* _What to do_
I'd like the data beneath this line reproduced exactly, without any of its images.

* _Information shown_

● ● ● ● ●

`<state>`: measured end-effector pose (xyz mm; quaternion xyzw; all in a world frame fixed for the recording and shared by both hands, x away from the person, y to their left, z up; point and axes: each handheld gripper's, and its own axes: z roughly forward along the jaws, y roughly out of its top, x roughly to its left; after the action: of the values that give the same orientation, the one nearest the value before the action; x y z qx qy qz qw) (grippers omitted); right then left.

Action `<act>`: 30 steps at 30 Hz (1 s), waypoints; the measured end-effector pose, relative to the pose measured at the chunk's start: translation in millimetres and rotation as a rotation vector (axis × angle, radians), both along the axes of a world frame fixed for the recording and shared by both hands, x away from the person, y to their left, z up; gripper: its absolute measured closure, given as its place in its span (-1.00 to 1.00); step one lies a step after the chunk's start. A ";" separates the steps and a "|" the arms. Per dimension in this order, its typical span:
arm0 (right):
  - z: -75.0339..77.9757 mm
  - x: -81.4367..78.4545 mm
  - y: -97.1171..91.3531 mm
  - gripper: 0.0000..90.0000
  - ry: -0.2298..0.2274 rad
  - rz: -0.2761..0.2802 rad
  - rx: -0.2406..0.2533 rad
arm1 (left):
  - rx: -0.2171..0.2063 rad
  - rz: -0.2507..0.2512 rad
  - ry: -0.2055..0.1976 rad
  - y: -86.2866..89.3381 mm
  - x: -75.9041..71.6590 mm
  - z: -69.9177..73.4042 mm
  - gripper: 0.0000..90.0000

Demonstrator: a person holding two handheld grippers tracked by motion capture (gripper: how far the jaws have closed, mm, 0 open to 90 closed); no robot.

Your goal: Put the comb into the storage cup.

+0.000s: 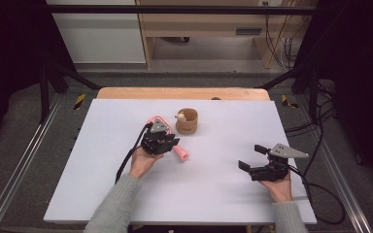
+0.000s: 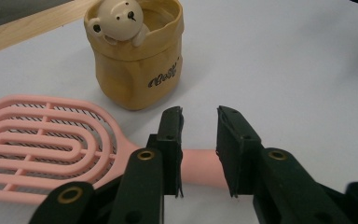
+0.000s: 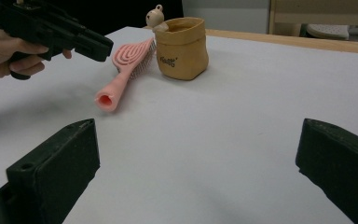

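I read the scene in descending order of size. The worktop (image 1: 213,194) is a pale flat sheet with a wooden edge at its far side.

On its far middle stands a tan pouch-shaped pot (image 2: 137,65), upright, with dark lettering on its side and a small bear figure (image 2: 119,21) leaning over its rim.

Just beside the pot, on the side of my left hand (image 1: 143,162), lies the pink hairbrush (image 2: 46,144). It lies flat on the worktop, its slotted oval head toward the far edge and its round handle pointing back toward the near side. Brush and pot sit close together; I cannot tell whether they touch.

The left claw (image 2: 199,149) is over the brush handle, close to where the handle joins the head. Its jaws stand narrow, one on each side of the handle. In the left gripper view a sliver of space shows between each pad and the handle, so I do not read this as a grip. In the right gripper view the brush lies flat on the worktop.

The right claw (image 3: 198,172) is held well apart from these things, near the right edge of the worktop. Its jaws stand wide with bare worktop between them.
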<state>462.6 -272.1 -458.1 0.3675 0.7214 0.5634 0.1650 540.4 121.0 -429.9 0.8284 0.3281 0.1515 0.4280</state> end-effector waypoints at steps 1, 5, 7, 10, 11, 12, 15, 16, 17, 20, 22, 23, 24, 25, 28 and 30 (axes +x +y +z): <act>0.0 0.0 0.0 -0.99 0.000 0.000 0.001 | 0.000 0.000 0.000 0.0 0.0 0.0 0.63; -0.1 0.1 0.1 -0.99 0.000 -0.001 0.000 | 0.007 -0.001 0.010 -2.6 1.3 -2.8 0.77; -0.3 0.2 0.4 -0.99 0.001 0.000 0.000 | 0.011 0.001 0.017 -3.9 2.7 -4.9 0.84; 0.0 0.0 0.0 -0.99 0.001 0.000 0.001 | 0.011 0.003 0.033 -5.7 4.8 -8.3 0.93; 0.0 0.1 0.0 -0.99 0.001 0.000 0.001 | 0.015 0.003 0.038 -7.2 5.9 -10.5 0.96; -0.1 0.1 0.1 -0.99 0.001 0.000 0.001 | 0.015 0.003 0.040 -8.0 6.6 -11.6 0.98; -0.1 0.1 0.3 -1.00 0.002 0.000 0.001 | 0.019 0.002 0.047 -9.4 7.6 -13.7 0.99; -0.1 0.1 0.2 -0.99 0.001 0.001 0.002 | 0.023 0.001 0.048 -10.1 8.2 -14.7 0.99; -0.1 0.1 0.2 -0.99 0.001 0.001 0.002 | 0.026 0.002 0.048 -10.9 8.5 -15.8 0.99; -0.1 0.1 0.1 -0.99 0.000 0.000 0.002 | 0.046 0.007 0.053 -14.1 10.2 -19.8 0.99; -0.1 0.1 0.2 -0.99 0.001 0.001 0.002 | 0.049 0.009 0.053 -14.9 10.4 -20.6 0.99; -0.1 0.1 0.3 -0.99 0.001 0.001 0.002 | 0.054 0.008 0.052 -15.5 10.8 -21.2 0.99; -0.1 0.1 0.2 -0.99 0.000 0.001 0.002 | 0.061 0.010 0.052 -16.8 11.6 -22.5 0.99; -0.1 0.1 0.2 -0.99 0.000 0.001 0.002 | 0.061 0.010 0.052 -16.8 11.6 -22.5 0.99; -0.1 0.2 0.2 -0.99 0.000 0.001 0.002 | 0.068 0.017 0.058 -18.6 13.2 -24.1 0.99; -0.1 0.2 0.2 -0.99 -0.001 0.001 0.002 | 0.073 0.021 0.060 -19.7 14.5 -25.3 0.99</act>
<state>462.8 -271.9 -458.1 0.3669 0.7211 0.5642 0.1646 554.9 101.4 -455.2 0.8441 0.3437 0.1428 0.3859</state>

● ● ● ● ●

* _Result of the task_
`<state>`: measured end-effector pose (xyz mm; quaternion xyzw; all in a world frame fixed for the recording and shared by both hands, x away from the person, y to their left, z up; point and axes: each handheld gripper's, and its own axes: z roughly forward along the jaws, y roughly out of its top, x roughly to its left; after the action: of the values that give the same orientation, the one nearest the value before the action; x y z qx qy qz qw) (grippers omitted); right then left.

Action `<act>`: 30 steps at 30 Hz (1 s), waypoints; the measured end-effector pose, relative to the pose measured at the chunk's start: translation in millimetres and rotation as a rotation vector (axis × angle, radians), both along the axes of a world frame fixed for the recording and shared by both hands, x away from the person, y to their left, z up; gripper: its absolute measured closure, given as its place in its span (-1.00 to 1.00); step one lies a step after the chunk's start. A ";" separates the steps and a "|" the arms. Per dimension in this order, its typical span:
arm0 (right):
  - z: -75.0339..77.9757 mm
  - x: -81.4367..78.4545 mm
  - y: -97.1171..91.3531 mm
  - gripper: 0.0000..90.0000
  - ry: -0.2298..0.2274 rad
  - rz: -0.2761..0.2802 rad
  - rx: -0.2406..0.2533 rad
arm1 (left):
  - rx: -0.2171..0.2063 rad
  - rz: -0.2507..0.2512 rad
  - ry: -0.2055..0.1976 rad
  - y: -86.2866..89.3381 mm
  - x: -75.9041..71.6590 mm
  - z: -69.9177..73.4042 mm
  - gripper: 0.0000..90.0000

Demonstrator: a person holding two handheld grippers tracked by motion capture (gripper: how far the jaws have closed, mm, 0 open to 90 closed); no robot.

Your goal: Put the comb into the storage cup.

+0.000s: 
+0.000s: 
+0.000s: 

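I read the scene in descending order of size. The worktop (image 1: 213,194) is a pale flat sheet with a wooden edge at its far side.

On its far middle stands a tan pouch-shaped pot (image 2: 137,65), upright, with dark lettering on its side and a small bear figure (image 2: 119,21) leaning over its rim.

Just beside the pot, on the side of my left hand (image 1: 143,162), lies the pink hairbrush (image 2: 46,144). It lies flat on the worktop, its slotted oval head toward the far edge and its round handle pointing back toward the near side. Brush and pot sit close together; I cannot tell whether they touch.

The left claw (image 2: 199,149) is over the brush handle, close to where the handle joins the head. Its jaws stand narrow, one on each side of the handle. In the left gripper view a sliver of space shows between each pad and the handle, so I do not read this as a grip. In the right gripper view the brush lies flat on the worktop.

The right claw (image 3: 198,172) is held well apart from these things, near the right edge of the worktop. Its jaws stand wide with bare worktop between them.
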<state>462.6 -272.1 -458.1 0.3675 0.7214 0.5634 0.1650 540.4 121.0 -429.9 0.8284 0.3281 0.1515 0.4280</state> end-effector waypoints at steps 1, 5, 7, 10, 11, 12, 15, 16, 17, 20, 22, 23, 24, 25, 28 and 30 (axes +x +y +z): <act>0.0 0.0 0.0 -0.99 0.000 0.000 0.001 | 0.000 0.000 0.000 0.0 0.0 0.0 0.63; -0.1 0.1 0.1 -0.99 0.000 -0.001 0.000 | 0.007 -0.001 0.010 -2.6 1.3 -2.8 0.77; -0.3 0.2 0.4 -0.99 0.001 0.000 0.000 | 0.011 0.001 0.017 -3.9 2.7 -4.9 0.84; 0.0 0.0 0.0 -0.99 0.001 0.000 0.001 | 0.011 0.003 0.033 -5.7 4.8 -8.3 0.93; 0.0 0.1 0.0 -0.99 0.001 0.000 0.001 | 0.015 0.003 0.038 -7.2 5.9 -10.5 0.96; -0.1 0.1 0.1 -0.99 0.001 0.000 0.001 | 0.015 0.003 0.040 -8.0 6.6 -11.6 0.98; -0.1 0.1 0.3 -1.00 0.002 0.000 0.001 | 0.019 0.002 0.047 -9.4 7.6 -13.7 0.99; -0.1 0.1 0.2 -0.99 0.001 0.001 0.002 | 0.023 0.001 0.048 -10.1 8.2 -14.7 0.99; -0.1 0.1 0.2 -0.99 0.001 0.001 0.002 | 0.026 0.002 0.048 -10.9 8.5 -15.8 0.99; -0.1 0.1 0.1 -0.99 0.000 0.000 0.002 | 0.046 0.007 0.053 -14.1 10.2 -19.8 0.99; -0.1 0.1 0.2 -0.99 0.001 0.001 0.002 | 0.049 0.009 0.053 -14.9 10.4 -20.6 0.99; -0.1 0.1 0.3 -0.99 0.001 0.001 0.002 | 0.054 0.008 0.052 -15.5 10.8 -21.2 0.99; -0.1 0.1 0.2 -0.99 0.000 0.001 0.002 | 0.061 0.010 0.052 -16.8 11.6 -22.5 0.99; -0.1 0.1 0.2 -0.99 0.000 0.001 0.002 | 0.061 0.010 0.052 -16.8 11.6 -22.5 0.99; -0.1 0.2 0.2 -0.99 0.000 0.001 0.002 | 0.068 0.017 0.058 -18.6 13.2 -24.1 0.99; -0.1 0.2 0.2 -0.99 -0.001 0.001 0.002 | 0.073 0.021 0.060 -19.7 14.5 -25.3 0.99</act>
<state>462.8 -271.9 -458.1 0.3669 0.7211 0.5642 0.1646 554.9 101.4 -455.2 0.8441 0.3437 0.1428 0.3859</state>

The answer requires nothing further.